**INFORMATION PROVIDED**
* * *

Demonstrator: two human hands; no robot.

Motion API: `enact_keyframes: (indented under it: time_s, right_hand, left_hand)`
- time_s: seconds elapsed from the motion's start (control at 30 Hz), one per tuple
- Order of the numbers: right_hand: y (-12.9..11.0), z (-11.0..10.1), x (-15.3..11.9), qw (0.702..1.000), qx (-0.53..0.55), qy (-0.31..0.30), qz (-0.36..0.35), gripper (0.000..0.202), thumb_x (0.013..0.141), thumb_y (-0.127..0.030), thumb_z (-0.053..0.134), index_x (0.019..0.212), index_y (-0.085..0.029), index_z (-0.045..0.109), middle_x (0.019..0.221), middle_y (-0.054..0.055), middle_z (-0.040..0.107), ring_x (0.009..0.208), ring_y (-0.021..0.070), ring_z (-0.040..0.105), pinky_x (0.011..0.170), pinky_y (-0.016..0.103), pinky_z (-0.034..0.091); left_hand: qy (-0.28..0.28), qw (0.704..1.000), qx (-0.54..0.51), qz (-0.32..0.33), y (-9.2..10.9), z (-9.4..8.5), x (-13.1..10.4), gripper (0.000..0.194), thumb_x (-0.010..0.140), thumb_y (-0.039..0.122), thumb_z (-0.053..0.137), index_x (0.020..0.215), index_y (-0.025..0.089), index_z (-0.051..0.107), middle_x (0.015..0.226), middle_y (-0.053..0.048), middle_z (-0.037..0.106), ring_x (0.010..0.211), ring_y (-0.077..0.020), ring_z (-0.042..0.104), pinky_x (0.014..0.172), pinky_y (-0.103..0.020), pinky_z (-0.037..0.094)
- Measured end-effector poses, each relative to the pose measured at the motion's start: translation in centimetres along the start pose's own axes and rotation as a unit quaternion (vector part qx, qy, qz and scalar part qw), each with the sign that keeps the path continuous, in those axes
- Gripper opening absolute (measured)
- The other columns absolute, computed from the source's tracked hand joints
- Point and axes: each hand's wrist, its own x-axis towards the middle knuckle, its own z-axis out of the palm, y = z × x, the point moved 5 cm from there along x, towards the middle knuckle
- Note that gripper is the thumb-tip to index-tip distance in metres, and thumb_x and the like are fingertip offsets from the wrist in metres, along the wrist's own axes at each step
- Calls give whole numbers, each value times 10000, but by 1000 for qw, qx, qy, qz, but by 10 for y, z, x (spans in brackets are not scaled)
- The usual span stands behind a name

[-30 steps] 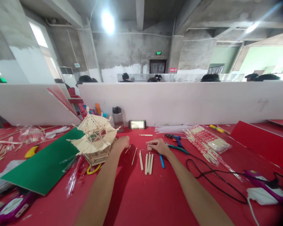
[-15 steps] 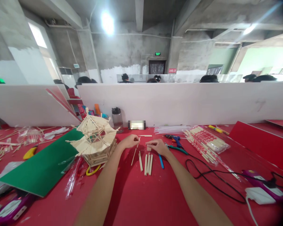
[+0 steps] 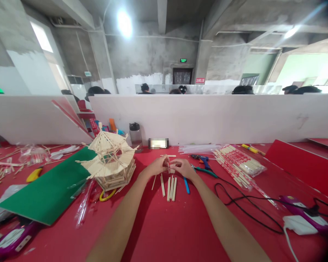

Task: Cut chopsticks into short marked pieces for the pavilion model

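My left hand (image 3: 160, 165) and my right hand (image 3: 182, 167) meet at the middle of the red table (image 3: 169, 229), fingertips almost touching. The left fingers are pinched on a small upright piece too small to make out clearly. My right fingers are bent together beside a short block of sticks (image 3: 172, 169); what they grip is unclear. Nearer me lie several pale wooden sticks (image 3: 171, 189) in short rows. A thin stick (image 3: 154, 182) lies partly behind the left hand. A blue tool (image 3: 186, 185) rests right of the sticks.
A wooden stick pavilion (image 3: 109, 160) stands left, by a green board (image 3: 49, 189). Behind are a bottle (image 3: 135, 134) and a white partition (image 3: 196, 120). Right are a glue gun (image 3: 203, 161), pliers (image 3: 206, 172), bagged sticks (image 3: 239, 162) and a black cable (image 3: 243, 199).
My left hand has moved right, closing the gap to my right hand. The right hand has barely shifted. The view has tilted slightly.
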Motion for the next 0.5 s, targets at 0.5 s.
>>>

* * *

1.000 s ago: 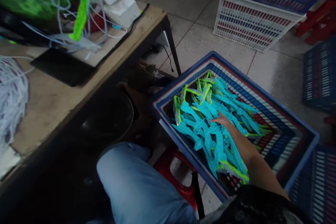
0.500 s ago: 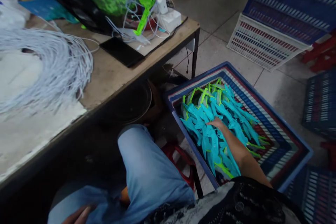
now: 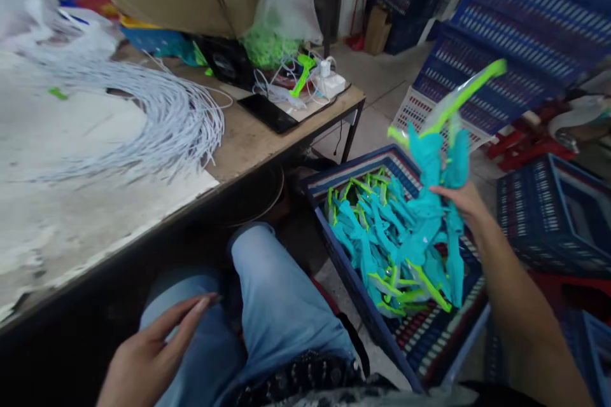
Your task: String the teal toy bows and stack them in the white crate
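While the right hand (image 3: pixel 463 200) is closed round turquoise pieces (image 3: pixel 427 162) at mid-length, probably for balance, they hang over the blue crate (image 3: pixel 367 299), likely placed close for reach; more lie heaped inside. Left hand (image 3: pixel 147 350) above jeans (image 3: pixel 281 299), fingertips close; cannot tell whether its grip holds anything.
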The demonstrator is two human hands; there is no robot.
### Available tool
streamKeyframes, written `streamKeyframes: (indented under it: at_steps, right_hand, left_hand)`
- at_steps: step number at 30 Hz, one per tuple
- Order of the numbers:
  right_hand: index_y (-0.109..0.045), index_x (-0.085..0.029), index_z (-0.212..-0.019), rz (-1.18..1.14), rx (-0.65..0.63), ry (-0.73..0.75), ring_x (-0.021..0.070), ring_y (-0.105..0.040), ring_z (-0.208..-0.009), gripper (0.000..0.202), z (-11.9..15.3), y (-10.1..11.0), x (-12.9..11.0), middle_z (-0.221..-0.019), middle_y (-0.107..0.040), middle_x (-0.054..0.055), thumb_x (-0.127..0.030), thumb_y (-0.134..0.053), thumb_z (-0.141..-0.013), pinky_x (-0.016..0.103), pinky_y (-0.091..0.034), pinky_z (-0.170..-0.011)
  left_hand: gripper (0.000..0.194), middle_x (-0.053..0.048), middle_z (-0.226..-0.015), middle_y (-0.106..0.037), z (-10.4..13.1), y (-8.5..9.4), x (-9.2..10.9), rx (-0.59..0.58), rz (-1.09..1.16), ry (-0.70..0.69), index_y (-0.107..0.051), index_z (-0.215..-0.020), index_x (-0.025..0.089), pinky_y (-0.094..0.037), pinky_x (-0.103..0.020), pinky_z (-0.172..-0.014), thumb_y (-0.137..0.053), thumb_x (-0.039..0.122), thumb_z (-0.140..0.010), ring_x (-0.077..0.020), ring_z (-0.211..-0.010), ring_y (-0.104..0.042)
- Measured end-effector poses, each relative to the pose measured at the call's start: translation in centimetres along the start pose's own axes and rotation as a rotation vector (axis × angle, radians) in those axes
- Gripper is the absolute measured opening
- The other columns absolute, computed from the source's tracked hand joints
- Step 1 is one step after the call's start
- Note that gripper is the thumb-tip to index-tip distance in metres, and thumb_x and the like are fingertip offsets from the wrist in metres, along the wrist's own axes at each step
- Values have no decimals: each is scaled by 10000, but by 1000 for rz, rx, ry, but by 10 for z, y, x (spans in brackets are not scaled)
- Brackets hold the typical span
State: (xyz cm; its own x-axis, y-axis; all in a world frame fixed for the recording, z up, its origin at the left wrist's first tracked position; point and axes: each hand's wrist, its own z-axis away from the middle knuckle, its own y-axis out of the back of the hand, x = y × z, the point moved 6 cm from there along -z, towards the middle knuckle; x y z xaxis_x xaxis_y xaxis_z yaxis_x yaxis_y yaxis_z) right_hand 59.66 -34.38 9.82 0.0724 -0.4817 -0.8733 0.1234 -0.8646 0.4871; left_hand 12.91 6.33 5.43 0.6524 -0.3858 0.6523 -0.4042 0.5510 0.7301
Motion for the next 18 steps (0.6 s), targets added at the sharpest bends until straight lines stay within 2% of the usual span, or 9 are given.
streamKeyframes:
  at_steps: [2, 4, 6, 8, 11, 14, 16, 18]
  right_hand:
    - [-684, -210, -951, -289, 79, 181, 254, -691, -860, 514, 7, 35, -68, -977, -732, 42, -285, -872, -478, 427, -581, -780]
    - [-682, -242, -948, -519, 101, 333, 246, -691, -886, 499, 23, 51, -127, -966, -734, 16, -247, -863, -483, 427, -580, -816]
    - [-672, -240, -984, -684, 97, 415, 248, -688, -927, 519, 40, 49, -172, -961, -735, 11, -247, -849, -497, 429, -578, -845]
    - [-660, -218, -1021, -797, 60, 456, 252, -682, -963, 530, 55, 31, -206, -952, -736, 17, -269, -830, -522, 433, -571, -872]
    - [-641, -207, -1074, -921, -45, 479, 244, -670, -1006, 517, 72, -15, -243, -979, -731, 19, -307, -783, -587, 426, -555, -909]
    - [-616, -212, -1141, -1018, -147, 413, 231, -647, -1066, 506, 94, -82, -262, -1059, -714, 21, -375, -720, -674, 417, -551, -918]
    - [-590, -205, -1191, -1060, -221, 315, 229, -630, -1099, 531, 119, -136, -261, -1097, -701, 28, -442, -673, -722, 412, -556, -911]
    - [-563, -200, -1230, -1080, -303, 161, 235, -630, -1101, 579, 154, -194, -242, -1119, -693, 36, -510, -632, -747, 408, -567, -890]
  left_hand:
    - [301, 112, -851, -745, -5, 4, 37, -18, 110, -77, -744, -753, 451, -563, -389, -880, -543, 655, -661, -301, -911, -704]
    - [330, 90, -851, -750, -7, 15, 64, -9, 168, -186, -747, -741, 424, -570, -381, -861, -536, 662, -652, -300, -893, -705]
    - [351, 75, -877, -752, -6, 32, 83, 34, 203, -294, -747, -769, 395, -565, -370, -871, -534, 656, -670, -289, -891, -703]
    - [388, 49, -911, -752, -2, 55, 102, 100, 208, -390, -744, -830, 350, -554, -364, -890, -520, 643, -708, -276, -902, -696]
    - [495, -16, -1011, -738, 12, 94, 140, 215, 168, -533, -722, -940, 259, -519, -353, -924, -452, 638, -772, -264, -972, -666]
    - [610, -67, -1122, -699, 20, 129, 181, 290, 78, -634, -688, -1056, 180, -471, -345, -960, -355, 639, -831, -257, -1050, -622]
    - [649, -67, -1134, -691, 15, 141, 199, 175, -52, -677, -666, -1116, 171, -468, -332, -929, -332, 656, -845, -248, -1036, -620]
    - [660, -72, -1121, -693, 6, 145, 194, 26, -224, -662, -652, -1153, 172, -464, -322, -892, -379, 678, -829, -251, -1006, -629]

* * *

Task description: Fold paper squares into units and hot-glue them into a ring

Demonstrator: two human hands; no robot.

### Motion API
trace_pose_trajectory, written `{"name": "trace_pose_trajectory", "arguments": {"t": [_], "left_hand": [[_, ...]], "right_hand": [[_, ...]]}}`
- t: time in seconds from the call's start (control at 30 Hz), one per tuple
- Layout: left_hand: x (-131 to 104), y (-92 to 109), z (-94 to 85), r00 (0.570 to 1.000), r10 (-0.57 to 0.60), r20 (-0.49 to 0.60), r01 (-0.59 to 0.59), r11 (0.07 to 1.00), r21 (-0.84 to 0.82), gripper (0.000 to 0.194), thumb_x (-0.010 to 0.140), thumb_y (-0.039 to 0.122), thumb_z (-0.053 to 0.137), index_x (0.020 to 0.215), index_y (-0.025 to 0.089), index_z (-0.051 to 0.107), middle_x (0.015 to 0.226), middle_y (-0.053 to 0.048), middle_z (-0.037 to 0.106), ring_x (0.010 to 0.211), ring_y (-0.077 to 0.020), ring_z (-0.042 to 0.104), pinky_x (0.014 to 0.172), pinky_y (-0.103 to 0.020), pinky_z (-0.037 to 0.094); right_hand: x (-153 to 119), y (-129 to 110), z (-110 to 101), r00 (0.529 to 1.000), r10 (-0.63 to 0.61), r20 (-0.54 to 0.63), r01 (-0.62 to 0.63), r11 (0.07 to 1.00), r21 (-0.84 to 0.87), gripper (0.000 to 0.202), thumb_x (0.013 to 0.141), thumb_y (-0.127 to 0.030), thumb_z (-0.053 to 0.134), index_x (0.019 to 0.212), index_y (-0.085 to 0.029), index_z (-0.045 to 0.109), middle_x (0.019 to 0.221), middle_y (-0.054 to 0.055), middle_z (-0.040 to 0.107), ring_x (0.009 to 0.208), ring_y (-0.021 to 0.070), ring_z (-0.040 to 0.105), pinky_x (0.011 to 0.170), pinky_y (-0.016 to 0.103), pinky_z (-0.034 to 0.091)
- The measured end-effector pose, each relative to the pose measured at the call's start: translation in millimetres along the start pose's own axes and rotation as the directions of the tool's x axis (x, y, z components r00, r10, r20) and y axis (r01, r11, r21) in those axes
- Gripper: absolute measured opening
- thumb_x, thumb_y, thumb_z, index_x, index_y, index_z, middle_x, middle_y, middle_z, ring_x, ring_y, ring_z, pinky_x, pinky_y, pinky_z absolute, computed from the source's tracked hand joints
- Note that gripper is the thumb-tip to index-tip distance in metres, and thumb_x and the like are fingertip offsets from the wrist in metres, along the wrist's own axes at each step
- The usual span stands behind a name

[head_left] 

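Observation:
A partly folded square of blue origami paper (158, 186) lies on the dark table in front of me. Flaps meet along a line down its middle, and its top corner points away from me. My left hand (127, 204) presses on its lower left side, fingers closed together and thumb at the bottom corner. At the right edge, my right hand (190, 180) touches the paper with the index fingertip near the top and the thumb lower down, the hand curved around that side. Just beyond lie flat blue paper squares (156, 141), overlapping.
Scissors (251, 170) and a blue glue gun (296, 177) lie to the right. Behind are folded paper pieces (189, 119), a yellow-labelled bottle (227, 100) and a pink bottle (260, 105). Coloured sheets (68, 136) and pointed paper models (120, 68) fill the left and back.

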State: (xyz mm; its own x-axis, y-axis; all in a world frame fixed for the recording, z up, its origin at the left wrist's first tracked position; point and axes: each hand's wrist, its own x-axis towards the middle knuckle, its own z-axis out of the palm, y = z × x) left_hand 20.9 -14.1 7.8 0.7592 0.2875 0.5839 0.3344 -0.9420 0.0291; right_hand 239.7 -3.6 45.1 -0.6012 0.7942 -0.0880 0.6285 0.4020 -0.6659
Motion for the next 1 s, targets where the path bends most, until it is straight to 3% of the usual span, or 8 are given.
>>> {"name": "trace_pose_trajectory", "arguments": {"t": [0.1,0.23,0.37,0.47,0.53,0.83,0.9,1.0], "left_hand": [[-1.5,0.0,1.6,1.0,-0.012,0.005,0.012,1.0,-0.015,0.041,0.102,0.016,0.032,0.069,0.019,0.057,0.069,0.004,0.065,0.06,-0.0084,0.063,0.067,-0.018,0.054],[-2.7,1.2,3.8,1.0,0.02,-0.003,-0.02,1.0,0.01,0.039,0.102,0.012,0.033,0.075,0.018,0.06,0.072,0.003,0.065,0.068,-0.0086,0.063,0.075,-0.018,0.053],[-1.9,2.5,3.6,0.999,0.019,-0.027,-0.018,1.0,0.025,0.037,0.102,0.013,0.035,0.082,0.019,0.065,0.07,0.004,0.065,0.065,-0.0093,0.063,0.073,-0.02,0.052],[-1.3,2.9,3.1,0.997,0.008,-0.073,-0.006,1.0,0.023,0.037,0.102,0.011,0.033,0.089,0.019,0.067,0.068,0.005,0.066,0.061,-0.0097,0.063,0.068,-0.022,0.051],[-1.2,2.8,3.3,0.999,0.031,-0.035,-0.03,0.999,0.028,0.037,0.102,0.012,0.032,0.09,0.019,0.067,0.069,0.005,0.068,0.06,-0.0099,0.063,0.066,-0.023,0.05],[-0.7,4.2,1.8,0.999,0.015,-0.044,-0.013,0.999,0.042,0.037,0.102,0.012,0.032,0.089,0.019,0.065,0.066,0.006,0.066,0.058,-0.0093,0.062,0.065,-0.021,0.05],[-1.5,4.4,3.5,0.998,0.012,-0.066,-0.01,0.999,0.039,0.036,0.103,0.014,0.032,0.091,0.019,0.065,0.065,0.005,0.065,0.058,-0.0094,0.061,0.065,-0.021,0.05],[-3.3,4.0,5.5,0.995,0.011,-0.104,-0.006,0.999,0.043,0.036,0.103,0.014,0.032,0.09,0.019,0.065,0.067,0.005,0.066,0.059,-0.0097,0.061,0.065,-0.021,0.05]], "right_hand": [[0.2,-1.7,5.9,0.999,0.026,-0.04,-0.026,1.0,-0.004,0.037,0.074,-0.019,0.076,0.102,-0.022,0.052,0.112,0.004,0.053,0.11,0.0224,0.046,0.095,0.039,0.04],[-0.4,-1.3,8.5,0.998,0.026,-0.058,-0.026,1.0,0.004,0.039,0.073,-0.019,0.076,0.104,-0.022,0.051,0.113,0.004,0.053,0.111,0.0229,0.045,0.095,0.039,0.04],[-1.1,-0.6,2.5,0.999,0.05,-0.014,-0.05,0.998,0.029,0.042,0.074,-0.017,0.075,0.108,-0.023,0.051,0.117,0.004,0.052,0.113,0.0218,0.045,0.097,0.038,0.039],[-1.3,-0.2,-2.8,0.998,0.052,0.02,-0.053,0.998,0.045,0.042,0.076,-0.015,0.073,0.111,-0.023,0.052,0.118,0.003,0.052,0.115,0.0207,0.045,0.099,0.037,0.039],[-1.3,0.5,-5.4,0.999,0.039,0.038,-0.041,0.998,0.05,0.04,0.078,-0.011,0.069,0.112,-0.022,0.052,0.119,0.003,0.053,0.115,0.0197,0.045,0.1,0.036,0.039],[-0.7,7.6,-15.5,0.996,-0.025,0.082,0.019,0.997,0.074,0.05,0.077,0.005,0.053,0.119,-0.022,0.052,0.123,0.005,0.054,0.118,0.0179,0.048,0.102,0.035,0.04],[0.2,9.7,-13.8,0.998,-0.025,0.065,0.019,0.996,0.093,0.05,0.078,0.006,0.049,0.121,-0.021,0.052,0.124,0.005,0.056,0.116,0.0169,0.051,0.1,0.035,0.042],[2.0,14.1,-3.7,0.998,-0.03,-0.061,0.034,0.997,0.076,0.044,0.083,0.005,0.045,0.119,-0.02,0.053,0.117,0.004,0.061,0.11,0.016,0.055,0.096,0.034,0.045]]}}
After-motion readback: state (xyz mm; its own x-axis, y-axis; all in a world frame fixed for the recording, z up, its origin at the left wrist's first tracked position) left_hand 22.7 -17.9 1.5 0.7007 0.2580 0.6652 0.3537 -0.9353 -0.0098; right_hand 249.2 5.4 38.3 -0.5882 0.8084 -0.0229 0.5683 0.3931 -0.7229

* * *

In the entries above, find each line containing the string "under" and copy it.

Motion API: `enact_keyframes: (indented under it: time_s, right_hand, left_hand)`
streamKeyframes, written `streamKeyframes: (indented under it: at_steps, right_hand, left_hand)`

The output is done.